== HOW TO COMPLETE THIS TASK ==
When the word "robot" shows up in a line of the records below, copy that line.
*** RECORD EXTRACTS Section Begins ***
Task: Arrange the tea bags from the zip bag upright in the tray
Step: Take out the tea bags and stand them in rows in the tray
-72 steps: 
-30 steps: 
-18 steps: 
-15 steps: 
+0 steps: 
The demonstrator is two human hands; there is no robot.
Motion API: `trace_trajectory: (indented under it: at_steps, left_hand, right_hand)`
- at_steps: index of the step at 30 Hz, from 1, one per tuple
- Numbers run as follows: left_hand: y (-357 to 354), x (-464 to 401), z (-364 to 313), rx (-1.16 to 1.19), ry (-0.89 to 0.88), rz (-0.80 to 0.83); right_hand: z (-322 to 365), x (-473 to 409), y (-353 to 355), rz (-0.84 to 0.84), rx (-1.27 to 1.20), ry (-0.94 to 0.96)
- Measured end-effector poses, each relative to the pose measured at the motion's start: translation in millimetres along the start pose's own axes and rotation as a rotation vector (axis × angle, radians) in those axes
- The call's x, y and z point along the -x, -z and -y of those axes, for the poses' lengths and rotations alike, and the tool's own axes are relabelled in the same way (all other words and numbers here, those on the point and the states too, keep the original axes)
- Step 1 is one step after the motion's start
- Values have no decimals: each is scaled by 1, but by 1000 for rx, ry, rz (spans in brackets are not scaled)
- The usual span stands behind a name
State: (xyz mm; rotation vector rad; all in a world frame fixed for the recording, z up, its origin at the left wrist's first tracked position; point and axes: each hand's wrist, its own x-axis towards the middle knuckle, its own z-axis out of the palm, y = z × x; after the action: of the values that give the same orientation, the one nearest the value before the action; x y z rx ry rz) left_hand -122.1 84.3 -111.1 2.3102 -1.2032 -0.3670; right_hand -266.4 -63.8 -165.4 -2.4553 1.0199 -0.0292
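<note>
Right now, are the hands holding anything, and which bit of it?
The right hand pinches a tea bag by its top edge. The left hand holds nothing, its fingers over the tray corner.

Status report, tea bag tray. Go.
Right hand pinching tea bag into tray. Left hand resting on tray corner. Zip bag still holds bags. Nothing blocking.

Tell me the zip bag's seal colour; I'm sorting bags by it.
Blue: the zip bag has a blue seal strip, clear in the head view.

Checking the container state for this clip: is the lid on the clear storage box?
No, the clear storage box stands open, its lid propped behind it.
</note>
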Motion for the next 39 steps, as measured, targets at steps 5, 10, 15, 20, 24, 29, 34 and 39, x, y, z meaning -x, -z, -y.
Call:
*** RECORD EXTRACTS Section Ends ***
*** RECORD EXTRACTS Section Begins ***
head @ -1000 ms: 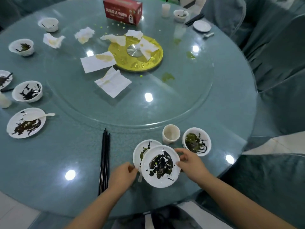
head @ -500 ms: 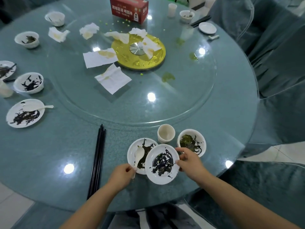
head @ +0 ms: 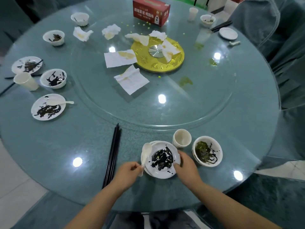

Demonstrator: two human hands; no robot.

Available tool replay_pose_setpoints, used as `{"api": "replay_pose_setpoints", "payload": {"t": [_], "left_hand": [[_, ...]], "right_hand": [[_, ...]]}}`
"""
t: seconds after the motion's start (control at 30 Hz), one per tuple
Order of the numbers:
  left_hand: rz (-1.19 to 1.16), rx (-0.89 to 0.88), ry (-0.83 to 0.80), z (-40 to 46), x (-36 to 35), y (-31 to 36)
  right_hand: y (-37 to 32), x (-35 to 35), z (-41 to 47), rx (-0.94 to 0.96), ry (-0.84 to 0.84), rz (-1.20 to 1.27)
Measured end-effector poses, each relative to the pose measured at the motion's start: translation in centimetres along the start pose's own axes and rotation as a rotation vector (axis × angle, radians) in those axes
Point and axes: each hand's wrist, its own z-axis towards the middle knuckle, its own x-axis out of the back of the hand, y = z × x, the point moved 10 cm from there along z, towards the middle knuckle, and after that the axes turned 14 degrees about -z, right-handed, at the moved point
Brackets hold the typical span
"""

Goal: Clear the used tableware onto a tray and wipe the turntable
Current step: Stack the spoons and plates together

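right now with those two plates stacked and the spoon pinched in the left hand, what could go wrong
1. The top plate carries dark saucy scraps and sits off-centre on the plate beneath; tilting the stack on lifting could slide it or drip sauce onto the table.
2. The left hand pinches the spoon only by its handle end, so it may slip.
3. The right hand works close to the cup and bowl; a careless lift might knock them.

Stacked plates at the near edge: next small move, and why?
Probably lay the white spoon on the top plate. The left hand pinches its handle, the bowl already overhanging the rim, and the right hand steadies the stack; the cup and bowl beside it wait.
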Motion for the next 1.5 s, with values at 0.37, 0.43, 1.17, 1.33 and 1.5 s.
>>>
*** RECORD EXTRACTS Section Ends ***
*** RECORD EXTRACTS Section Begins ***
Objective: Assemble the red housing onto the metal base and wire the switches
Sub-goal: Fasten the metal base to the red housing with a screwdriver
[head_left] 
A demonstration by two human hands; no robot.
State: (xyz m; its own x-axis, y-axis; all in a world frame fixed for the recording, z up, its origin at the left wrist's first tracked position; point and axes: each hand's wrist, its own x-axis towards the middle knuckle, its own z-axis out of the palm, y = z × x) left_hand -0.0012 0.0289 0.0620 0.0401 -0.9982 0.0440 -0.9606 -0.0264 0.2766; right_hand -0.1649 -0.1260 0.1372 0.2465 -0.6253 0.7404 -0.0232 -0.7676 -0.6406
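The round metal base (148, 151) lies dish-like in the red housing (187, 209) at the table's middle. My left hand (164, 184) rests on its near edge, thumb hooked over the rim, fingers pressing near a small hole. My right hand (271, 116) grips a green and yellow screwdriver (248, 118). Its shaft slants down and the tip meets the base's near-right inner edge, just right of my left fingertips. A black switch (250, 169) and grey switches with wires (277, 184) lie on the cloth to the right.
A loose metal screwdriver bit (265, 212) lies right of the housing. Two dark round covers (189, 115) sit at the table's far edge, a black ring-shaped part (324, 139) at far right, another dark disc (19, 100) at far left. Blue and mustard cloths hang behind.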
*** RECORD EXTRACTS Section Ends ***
== REPLY TO THE EXERCISE ==
The demonstrator is two human hands; there is no robot.
Demonstrator: two human hands; no robot.
A demonstration by two human hands; no robot.

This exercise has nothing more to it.